## YOUR OBJECTIVE
Which lines come from the start of the records through the line that holds "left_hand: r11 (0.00"? Write them out word for word.

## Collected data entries
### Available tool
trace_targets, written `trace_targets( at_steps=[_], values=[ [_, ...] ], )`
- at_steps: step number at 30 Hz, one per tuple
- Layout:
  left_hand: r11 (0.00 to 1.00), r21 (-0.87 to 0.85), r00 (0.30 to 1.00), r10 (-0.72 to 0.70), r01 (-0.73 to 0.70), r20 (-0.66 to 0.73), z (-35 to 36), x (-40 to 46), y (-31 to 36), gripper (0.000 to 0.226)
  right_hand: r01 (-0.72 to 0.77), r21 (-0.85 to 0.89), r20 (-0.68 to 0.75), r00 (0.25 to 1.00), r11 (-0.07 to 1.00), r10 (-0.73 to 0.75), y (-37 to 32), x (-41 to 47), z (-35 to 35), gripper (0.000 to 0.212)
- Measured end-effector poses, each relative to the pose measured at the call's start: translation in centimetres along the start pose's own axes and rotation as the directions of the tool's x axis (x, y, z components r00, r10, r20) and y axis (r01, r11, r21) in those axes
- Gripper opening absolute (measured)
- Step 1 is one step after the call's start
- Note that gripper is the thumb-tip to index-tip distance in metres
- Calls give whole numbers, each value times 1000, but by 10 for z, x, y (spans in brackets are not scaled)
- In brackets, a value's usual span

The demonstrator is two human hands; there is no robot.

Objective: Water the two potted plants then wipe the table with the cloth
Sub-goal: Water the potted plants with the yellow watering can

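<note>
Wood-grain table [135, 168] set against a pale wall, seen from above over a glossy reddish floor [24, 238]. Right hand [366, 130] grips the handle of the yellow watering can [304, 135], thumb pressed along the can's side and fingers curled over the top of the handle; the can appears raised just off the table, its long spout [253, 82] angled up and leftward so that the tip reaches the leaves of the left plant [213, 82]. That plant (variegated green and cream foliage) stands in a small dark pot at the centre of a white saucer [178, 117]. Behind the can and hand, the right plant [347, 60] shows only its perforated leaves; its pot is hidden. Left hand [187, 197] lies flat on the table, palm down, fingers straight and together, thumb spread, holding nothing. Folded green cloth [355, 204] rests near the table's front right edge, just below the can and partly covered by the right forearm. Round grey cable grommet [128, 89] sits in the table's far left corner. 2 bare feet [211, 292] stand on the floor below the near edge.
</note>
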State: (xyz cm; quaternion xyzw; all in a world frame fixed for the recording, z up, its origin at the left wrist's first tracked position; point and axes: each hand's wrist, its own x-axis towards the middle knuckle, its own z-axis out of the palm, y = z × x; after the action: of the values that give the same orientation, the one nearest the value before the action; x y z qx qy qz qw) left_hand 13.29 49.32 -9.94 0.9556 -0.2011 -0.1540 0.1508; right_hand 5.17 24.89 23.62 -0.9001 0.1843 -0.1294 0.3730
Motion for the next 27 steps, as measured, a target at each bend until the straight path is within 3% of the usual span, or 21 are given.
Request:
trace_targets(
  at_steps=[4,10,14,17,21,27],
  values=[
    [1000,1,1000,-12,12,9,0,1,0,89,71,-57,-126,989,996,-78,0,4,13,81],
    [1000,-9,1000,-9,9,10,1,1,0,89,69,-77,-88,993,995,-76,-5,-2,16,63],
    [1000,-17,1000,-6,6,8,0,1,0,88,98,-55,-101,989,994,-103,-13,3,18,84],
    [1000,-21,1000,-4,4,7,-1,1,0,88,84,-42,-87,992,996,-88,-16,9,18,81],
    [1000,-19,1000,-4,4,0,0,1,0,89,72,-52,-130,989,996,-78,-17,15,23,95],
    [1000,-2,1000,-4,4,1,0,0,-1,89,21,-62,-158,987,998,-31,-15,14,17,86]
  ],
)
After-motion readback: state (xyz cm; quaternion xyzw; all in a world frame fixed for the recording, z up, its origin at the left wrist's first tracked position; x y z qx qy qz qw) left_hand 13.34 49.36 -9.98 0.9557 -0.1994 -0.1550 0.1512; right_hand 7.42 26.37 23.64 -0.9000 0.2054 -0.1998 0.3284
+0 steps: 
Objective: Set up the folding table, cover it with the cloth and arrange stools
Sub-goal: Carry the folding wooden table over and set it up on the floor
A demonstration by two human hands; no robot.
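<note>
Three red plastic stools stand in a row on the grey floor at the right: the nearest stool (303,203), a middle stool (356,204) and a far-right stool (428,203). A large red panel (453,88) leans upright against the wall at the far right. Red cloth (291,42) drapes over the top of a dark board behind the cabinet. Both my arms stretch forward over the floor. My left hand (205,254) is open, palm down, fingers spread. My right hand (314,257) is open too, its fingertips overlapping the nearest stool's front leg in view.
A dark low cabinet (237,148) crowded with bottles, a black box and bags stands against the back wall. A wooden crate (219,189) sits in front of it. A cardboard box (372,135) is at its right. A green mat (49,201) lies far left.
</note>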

## RESULT FOR THIS EXERCISE
### Available tool
trace_targets, written `trace_targets( at_steps=[_], values=[ [_, ...] ], )`
- at_steps: step number at 30 Hz, one per tuple
- Layout:
  left_hand: r11 (0.00 to 1.00), r21 (-0.87 to 0.85), r00 (0.30 to 1.00), r10 (-0.72 to 0.70), r01 (-0.73 to 0.70), r20 (-0.66 to 0.73), z (-35 to 36), x (-40 to 46), y (-31 to 36), gripper (0.000 to 0.226)

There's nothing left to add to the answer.